Anche qui abbiamo spinto fortemente su una contemporaneità della vicenda, ambientandola sul finire degli anni Ottanta, immaginata in una Cipro in stato di assedio. Dentro una sorta di bunker militare, fra tre coppie - Bianca e Cassio, Iago ed Emilia, Otello e Desdemona - si consuma una storia d’amore sotto le bombe. Così, riesce a dare anche delle suggestioni visive notevoli e poi, per certi versi, toglie quella patina di “antichità” che il testo si porta dietro. Ad Otello abbiamo voluto dare una caratterizzazione mediorientale molto forte, come pure al tentativo - da parte di questo apprezzatissimo generale - di integrarsi, fino a diventare più veneziano dei veneziani stessi. A un certo punto avviene una frattura, per la volontà di andare fino in fondo nella storia d’amore con Desdemona e per la diceria sporca di Iago che mette un germe dentro la coppia. Nella messinscena è come se si fosse già predisposti al finale così estremo dell’omicidio per gelosia; è come se i personaggi portassero già in sé i presupposti di questa conclusione.

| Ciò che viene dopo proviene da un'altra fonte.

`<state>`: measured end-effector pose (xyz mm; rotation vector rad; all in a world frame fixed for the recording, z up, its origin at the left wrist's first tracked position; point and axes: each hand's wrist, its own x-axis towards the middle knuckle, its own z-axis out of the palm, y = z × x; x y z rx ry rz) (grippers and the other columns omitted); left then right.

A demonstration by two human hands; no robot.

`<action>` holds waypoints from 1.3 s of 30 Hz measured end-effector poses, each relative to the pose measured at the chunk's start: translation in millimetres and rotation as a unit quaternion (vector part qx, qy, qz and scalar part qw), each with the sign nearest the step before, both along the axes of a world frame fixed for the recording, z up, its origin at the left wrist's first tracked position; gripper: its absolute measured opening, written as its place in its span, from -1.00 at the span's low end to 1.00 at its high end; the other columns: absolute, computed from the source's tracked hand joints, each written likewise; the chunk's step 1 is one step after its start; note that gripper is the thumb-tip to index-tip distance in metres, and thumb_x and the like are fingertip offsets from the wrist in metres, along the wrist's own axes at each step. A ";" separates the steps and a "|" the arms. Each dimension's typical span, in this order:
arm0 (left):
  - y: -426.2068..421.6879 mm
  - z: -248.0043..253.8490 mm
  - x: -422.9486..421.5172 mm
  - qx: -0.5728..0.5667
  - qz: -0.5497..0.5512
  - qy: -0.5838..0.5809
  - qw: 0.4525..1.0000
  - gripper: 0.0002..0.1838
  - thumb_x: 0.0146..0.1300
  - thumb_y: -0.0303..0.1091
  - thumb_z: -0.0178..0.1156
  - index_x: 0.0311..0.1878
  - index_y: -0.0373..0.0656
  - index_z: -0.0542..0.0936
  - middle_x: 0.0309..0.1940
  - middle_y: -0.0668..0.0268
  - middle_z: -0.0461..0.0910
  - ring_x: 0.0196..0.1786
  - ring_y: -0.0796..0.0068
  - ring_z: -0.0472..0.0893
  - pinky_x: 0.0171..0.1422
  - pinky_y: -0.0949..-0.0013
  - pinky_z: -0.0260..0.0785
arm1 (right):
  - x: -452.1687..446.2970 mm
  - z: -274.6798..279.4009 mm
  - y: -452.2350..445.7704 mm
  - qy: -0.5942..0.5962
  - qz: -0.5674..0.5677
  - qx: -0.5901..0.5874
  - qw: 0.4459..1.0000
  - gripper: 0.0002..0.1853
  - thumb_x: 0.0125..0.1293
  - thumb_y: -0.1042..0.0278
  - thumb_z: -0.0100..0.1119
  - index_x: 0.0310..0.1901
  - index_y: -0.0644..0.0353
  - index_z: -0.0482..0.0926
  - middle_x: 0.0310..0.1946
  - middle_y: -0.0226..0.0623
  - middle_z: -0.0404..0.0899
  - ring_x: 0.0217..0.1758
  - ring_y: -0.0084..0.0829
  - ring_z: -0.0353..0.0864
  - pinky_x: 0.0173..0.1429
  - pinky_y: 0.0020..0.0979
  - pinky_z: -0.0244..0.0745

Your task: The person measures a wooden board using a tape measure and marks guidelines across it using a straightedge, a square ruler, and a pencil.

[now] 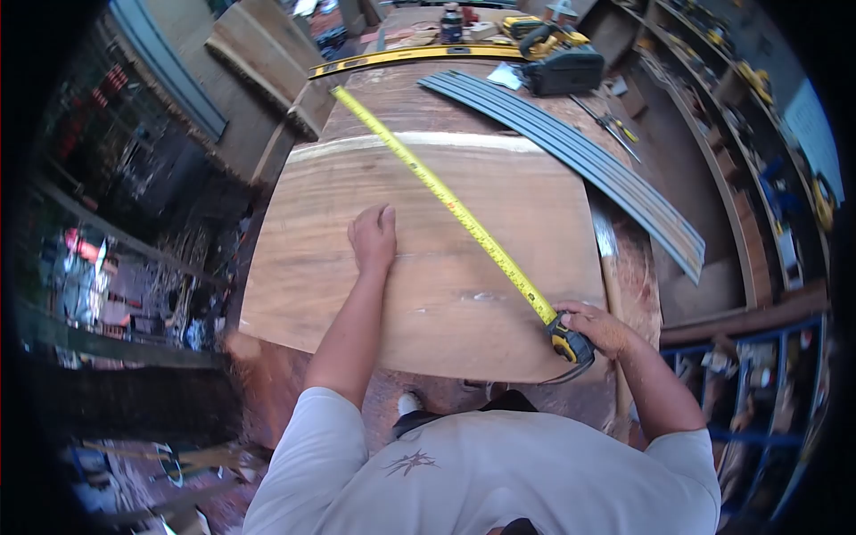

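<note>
My right hand (pixel 596 328) grips the black-and-yellow case of a tape measure (pixel 569 343) at the near right corner of a wooden slab (pixel 312 267). From the case, the extended yellow blade (pixel 455 207) runs diagonally across the slab to beyond its far pale edge. My left hand (pixel 373 236) is closed in a loose fist on or just above the middle-left of the slab, left of the blade. Nothing sticks out of that fist; its inner side is hidden.
Grey ribbed strips (pixel 571 160) lie along the right side. A yellow spirit level (pixel 419 57) and a dark tool case (pixel 563 73) are at the far end. Wooden boards (pixel 267 67) lean at the far left. Shelves (pixel 713 116) with tools line the right.
</note>
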<state>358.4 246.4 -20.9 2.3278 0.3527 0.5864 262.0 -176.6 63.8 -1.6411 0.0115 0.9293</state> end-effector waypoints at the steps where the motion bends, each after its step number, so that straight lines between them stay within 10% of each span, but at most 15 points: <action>1: -0.2 1.8 1.5 0.001 -0.019 -0.001 1.000 -0.56 0.42 -0.01 0.02 0.10 -0.14 0.58 0.06 0.12 0.59 0.24 0.16 0.46 0.51 0.05 -0.03 | -25.2 -3.0 7.3 -0.001 -0.019 0.001 1.000 -0.50 0.41 0.14 0.10 0.27 0.24 0.42 -0.02 -0.31 0.55 0.01 -0.53 0.51 0.15 -0.49 0.42; 7: 21.9 -12.1 -27.9 -0.099 -0.161 0.009 0.982 -0.51 0.41 0.00 0.04 0.19 -0.17 0.52 0.18 0.07 0.52 0.32 0.12 0.39 0.55 0.04 -0.09 | -166.1 -9.0 54.4 -0.009 -0.115 -0.019 0.993 -0.55 0.38 0.26 0.10 0.25 0.26 0.44 -0.03 -0.33 0.55 0.03 -0.55 0.49 0.17 -0.47 0.40; 12: 113.2 4.2 -135.9 -0.116 0.071 -0.087 0.987 -0.25 0.44 -0.01 0.04 0.47 -0.35 0.10 0.49 -0.08 0.05 0.54 0.00 0.04 0.61 0.14 -0.17 | -213.2 -6.8 11.8 -0.090 -0.031 -0.120 0.988 -0.57 0.30 0.39 0.16 0.21 0.18 0.48 -0.11 -0.36 0.56 -0.01 -0.53 0.49 0.14 -0.43 0.43; 15: 240.9 -25.3 -191.4 0.127 0.185 -0.075 0.972 -0.31 0.44 0.00 0.04 0.39 -0.40 0.26 0.40 -0.16 0.22 0.50 0.02 0.14 0.55 0.10 -0.05 | -209.8 5.8 7.9 -0.073 0.034 -0.146 0.986 -0.55 0.23 0.42 0.18 0.19 0.14 0.51 -0.07 -0.32 0.58 0.00 -0.51 0.49 0.17 -0.42 0.42; 18: 285.2 -46.7 -228.2 0.118 0.222 -0.093 0.963 -0.40 0.45 -0.05 0.03 0.30 -0.42 0.39 0.27 -0.15 0.41 0.39 0.05 0.35 0.45 0.13 0.13 | -190.5 0.7 14.1 -0.136 0.166 -0.216 0.952 -0.51 0.16 0.30 0.25 0.17 0.11 0.54 -0.03 -0.25 0.62 0.03 -0.43 0.54 0.19 -0.40 0.42; 20: 300.6 -55.4 -244.6 -0.113 0.069 -0.093 0.987 -0.47 0.46 -0.11 0.01 0.24 -0.41 0.45 0.17 -0.09 0.52 0.25 0.10 0.50 0.35 0.21 0.26 | -171.7 -4.4 16.3 -0.142 0.182 -0.218 0.948 -0.50 0.15 0.28 0.25 0.17 0.11 0.54 -0.02 -0.23 0.63 0.04 -0.42 0.54 0.20 -0.39 0.42; 25: 314.0 -66.6 -252.3 -0.020 0.181 -0.068 0.981 -0.64 0.37 -0.19 0.17 -0.07 -0.38 0.61 -0.18 0.11 0.68 -0.14 0.32 0.65 0.05 0.32 0.45 | -140.2 1.9 31.9 -0.198 0.213 -0.225 0.930 -0.56 0.09 0.30 0.22 0.07 0.16 0.60 -0.05 -0.24 0.64 0.05 -0.39 0.53 0.21 -0.40 0.40; 29: 297.4 -66.6 -263.3 -0.405 0.252 -0.139 0.868 -0.50 0.28 -0.42 0.27 0.24 -0.31 0.35 -0.29 0.23 0.62 -0.38 0.53 0.57 -0.37 0.45 0.43 | -124.9 11.9 41.2 -0.163 0.225 -0.191 0.941 -0.55 0.08 0.30 0.23 0.06 0.18 0.60 -0.06 -0.23 0.64 0.05 -0.38 0.53 0.21 -0.39 0.40; 39: 318.4 -86.6 -273.9 -0.326 0.191 -0.059 0.924 -0.68 0.36 -0.32 0.22 0.13 -0.20 0.56 -0.18 0.32 0.64 -0.24 0.55 0.61 -0.21 0.46 0.48 | -114.0 2.1 13.6 -0.201 0.245 -0.247 0.916 -0.52 0.11 0.26 0.23 0.12 0.15 0.58 -0.07 -0.17 0.65 -0.02 -0.34 0.57 0.14 -0.38 0.44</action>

Ecco, e proprio riguardo alla caratterizzazione dei ruoli?

C’è stato un lavoro sull’analisi dei personaggi, su cos’è il sentimento amoroso in tempo di guerra e su cos’è un pregiudizio: da una parte quello di non sentirsi all’altezza della situazione, non completamente accettati, e dall’altra l’atteggiamento verso lo straniero, considerato – malgrado tutto quello che sa fare, e i suoi attestati di fede – pur sempre uno straniero e basta. Sono quindi dei temi che stiamo dibattendo anche adesso nella società civile, rispetto all’integrazione. Lo vediamo nella cronaca, addirittura rispetto alle terze generazioni, nate e cresciute nei Paesi europei: a un certo punto accade qualcosa nella testa e nei sentimenti di queste persone, ed è lo studio che stiamo cercando di portare avanti.

A questo proposito, cosa ci dice della compagnia?

Abbiamo messo su un gruppo molto giovane, con attori che si avvicendano nei vari spettacoli. Noi più anziani - parliamo di una generazione di cinquantenni - stiamo cercando di fare un lavoro sia sulla drammaturgia, sia su un allestimento scenico essenziale, che porti verso la concretezza, verso una riconoscibilità immediata di quello di cui stiamo parlando, senza troppi fronzoli e voli pindarici. Se, per esempio, questo ci fa perdere qualcosa rispetto alla visionarietà di un autore come Shakespeare, però poi ce lo restituisce nel rapporto con il pubblico, che si identifica facilmente quando le storie sono talmente belle per cui ci si entra dentro. Questa scelta a monte richiede grande rigore, disciplina, prove, deve essere tutto calibrato per non far qualcosa di stonato, fuori posto.

Un tipo di lavoro che sta avendo dei riscontri?

Anche persone che non amano andare a teatro ogni sera, ci dicono: “Sono entrato in una storia, e ad un certo punto sembrava di stare dentro un film”. Questo significa che un obiettivo in parte è stato raggiunto, poi vorremmo avere più possibilità di parlare alla gente, incontrare un pubblico vario, il tentativo è proprio quello di riavvicinare al teatro in un rapporto nuovo, che non sia quella roba un po’ stantia che purtroppo si vede nella gran parte delle sale della nostra città. Stiamo cercando di riprendere una relazione dialettica, vitale, con gli spettatori.

Dallo scorso anno, è il vostro terzo appuntamento al Teatro Sala Uno. Che rapporto avete con questo spazio?

Controverso, dolorosamente sentimentale; è una sala che ho fondato insieme ad altri sul finire degli anni Novanta, poi me ne sono un po’ allontanato perché ha scelto di fare quello che molti teatri romani fanno, cioè una sorta di affittacamere. È un luogo meraviglioso, una chiesa sconsacrata, che impone un’intensità emotiva, non ti permette di barare. Il problema, poi, è che le sale non hanno più la possibilità di andare avanti, non riesco a capire le scelte delle amministrazioni: vogliamo valorizzare i luoghi di cultura o vogliamo continuare a tenerli come spazi “ad ore”, generici, cui il pubblico fa fatica ad affezionarsi? Certo non è così per tutti, ci sono teatri che stanno cercando di fare una politica diversa, rilanciati dai giovani, però ci vuole un investimento culturale, molto sentimentale.